▶ _WHAT IS BEING ASKED_
Among the entries below, find the line with "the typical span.", then quote it and each following line up to and including the line with "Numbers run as", and nothing else.

▶ _PROVIDED MATERIAL_
________________

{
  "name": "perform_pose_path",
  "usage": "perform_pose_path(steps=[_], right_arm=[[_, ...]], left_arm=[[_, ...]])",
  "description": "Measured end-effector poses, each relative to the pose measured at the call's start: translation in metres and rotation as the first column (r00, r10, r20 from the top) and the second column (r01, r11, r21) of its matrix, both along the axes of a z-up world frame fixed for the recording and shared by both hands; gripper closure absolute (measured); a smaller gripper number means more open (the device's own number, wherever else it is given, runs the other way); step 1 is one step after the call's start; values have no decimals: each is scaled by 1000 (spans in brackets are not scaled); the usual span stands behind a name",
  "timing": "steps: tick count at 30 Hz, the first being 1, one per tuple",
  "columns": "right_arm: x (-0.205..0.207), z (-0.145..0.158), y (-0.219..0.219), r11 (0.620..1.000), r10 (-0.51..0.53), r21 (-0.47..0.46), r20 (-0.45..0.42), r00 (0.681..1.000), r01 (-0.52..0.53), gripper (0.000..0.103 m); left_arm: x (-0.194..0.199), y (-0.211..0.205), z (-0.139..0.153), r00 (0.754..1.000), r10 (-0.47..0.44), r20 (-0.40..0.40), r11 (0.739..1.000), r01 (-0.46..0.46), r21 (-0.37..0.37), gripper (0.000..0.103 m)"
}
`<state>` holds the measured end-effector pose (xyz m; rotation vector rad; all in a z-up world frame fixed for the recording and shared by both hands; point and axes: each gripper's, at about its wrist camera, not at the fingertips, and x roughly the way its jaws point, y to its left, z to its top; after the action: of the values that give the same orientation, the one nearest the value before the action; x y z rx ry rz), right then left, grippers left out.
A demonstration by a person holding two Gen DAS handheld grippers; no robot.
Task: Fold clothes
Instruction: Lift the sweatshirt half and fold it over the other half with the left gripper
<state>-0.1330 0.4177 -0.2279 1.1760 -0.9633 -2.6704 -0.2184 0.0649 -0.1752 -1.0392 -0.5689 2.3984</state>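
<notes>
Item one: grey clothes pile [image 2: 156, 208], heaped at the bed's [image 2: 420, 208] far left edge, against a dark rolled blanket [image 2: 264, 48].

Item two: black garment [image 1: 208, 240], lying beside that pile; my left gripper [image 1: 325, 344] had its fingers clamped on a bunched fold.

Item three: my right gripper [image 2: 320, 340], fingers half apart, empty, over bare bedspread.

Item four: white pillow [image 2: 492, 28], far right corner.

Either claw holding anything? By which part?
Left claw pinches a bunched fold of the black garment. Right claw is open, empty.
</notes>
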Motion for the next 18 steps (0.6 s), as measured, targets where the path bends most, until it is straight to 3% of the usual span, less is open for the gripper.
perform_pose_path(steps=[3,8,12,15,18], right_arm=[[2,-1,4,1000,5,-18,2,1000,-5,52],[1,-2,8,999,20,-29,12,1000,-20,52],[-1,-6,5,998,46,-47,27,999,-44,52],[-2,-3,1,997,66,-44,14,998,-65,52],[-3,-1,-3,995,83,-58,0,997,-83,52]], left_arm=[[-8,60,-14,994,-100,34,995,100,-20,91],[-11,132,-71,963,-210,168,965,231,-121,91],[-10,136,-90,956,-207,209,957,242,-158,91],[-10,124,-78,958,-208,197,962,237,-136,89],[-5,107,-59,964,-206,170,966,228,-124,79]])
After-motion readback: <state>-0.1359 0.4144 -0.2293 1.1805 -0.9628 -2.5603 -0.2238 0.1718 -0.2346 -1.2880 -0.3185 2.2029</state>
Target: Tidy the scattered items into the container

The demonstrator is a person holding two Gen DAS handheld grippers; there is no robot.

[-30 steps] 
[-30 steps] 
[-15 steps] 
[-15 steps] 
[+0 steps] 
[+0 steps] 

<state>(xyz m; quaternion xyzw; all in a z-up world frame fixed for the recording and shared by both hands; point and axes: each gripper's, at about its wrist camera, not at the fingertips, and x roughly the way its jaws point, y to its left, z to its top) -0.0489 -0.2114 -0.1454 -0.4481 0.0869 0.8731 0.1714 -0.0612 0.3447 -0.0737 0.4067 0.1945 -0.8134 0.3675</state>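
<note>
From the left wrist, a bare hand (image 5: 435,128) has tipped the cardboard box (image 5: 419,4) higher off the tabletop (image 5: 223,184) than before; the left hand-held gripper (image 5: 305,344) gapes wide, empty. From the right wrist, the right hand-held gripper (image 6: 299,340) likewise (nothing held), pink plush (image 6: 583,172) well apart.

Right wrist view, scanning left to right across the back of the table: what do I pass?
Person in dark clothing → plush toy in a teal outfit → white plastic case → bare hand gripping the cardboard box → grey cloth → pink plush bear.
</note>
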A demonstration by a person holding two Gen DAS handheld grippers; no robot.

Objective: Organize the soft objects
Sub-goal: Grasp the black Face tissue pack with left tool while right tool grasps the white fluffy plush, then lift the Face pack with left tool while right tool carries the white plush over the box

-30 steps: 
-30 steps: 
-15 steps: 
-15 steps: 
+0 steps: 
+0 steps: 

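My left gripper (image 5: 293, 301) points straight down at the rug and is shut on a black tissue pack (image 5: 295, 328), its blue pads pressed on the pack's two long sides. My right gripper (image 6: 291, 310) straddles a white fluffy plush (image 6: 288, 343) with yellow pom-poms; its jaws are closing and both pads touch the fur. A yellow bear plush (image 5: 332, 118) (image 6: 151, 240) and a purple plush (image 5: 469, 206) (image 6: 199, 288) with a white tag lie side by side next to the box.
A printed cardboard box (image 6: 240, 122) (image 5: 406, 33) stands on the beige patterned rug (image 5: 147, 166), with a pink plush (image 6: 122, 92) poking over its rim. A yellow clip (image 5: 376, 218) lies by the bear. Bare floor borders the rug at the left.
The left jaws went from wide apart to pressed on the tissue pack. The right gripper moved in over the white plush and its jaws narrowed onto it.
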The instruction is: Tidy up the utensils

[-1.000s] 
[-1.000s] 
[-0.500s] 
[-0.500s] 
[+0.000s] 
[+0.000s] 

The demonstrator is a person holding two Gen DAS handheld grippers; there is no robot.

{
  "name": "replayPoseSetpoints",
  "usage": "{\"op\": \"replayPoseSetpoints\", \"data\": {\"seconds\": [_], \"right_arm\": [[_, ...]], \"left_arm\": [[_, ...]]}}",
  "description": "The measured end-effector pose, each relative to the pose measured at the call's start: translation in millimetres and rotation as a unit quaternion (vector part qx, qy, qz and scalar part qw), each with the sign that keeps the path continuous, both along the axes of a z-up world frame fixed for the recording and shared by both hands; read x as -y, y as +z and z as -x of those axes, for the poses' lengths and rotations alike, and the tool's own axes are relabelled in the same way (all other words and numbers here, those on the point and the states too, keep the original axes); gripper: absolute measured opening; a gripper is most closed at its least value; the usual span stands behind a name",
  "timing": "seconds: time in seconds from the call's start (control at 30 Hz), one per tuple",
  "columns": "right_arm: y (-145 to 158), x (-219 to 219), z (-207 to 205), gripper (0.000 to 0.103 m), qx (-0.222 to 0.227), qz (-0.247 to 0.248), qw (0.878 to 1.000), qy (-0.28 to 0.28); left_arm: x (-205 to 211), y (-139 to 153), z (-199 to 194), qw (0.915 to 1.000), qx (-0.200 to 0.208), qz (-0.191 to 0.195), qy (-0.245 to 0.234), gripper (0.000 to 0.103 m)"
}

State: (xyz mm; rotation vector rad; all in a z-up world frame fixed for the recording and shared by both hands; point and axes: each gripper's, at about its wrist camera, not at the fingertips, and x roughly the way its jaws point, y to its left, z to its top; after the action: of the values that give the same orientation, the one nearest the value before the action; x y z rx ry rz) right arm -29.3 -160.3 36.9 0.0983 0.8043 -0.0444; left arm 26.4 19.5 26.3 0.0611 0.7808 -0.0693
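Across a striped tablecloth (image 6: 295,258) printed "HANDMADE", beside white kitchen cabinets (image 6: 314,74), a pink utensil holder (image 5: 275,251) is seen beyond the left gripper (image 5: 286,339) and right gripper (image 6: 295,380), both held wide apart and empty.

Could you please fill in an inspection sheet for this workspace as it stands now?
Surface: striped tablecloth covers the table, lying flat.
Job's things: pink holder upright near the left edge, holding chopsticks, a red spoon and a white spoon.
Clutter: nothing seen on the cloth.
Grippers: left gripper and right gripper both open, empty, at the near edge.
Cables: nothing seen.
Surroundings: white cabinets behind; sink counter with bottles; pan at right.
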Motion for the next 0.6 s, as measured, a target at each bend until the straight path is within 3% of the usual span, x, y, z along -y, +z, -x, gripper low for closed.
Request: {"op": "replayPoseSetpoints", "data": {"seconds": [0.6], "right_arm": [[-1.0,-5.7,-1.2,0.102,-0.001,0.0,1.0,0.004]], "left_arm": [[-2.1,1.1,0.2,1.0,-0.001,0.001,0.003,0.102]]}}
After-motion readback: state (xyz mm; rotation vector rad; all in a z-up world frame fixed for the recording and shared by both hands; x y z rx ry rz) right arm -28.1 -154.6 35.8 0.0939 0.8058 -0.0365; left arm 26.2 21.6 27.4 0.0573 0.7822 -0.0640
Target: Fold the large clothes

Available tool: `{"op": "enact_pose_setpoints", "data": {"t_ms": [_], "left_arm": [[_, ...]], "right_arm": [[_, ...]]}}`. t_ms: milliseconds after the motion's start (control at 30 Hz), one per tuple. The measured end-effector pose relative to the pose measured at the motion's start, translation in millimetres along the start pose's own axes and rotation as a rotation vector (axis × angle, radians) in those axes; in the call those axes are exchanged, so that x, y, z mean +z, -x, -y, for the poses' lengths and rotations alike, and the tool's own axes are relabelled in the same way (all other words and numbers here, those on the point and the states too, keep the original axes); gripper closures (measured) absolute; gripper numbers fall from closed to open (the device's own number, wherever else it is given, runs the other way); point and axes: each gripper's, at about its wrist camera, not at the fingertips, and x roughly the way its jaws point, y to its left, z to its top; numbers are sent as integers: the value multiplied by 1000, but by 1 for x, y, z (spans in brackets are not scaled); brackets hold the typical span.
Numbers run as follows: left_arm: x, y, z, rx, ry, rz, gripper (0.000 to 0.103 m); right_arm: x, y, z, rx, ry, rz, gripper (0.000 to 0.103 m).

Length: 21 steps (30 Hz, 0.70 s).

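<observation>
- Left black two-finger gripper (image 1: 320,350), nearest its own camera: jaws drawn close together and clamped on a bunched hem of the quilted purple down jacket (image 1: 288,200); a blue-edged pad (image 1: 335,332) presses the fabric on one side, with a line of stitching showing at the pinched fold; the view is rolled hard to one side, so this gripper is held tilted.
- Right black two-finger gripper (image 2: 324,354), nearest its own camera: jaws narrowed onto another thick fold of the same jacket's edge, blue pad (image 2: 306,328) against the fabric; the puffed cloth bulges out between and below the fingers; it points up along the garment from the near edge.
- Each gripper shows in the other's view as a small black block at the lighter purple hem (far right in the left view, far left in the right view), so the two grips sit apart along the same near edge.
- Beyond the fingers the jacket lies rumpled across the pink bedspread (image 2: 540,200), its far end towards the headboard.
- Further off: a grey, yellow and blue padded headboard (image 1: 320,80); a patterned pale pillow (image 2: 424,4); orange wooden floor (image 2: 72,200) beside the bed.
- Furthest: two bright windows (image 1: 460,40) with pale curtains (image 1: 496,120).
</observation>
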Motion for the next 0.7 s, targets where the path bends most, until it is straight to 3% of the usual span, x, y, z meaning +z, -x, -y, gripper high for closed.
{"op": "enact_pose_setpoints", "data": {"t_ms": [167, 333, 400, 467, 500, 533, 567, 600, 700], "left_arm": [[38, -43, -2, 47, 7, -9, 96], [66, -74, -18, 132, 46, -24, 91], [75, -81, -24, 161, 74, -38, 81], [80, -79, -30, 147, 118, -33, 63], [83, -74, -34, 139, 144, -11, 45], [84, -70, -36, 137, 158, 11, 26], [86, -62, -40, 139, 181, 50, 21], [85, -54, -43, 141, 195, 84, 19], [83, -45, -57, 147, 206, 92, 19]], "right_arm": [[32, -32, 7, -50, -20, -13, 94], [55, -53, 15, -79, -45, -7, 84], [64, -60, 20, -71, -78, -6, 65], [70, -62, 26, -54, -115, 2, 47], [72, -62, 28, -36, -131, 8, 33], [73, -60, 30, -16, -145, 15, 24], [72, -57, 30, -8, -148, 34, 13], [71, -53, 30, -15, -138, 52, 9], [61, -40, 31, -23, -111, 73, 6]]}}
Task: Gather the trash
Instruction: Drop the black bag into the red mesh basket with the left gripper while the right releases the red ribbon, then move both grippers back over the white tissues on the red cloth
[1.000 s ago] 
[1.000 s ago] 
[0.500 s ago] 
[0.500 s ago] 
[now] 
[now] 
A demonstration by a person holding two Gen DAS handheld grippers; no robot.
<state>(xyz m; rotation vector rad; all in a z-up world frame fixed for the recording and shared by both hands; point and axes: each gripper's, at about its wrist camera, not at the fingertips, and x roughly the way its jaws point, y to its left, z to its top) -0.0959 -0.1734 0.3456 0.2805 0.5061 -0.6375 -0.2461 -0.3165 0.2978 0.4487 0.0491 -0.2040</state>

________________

▶ _ANSWER FOR THE TASK_
Available tool: `{"op": "enact_pose_setpoints", "data": {"t_ms": [_], "left_arm": [[_, ...]], "right_arm": [[_, ...]]}}`. t_ms: milliseconds after the motion's start (control at 30 Hz), one per tuple. The measured end-effector pose relative to the pose measured at the motion's start, translation in millimetres along the start pose's own axes and rotation as a rotation vector (axis × angle, radians) in those axes; in the call those axes are exchanged, so that x, y, z mean +z, -x, -y, for the poses' lengths and rotations alike, and the tool's own axes are relabelled in the same way (all other words and numbers here, those on the point and the states too, keep the original axes); gripper closures (measured) absolute; gripper numbers fall from closed to open (the device's own number, wherever else it is given, runs the other way); point and axes: each gripper's, at about its wrist camera, not at the fingertips, and x roughly the way its jaws point, y to its left, z to its top; numbers are sent as integers: the value multiplied by 1000, but by 1 for x, y, z (spans in brackets are not scaled); brackets hold the typical span.
Numbers run as follows: left_arm: x, y, z, rx, ry, rz, gripper (0.000 to 0.103 m); right_arm: x, y, z, rx, ry, rz, gripper (0.000 to 0.103 m).

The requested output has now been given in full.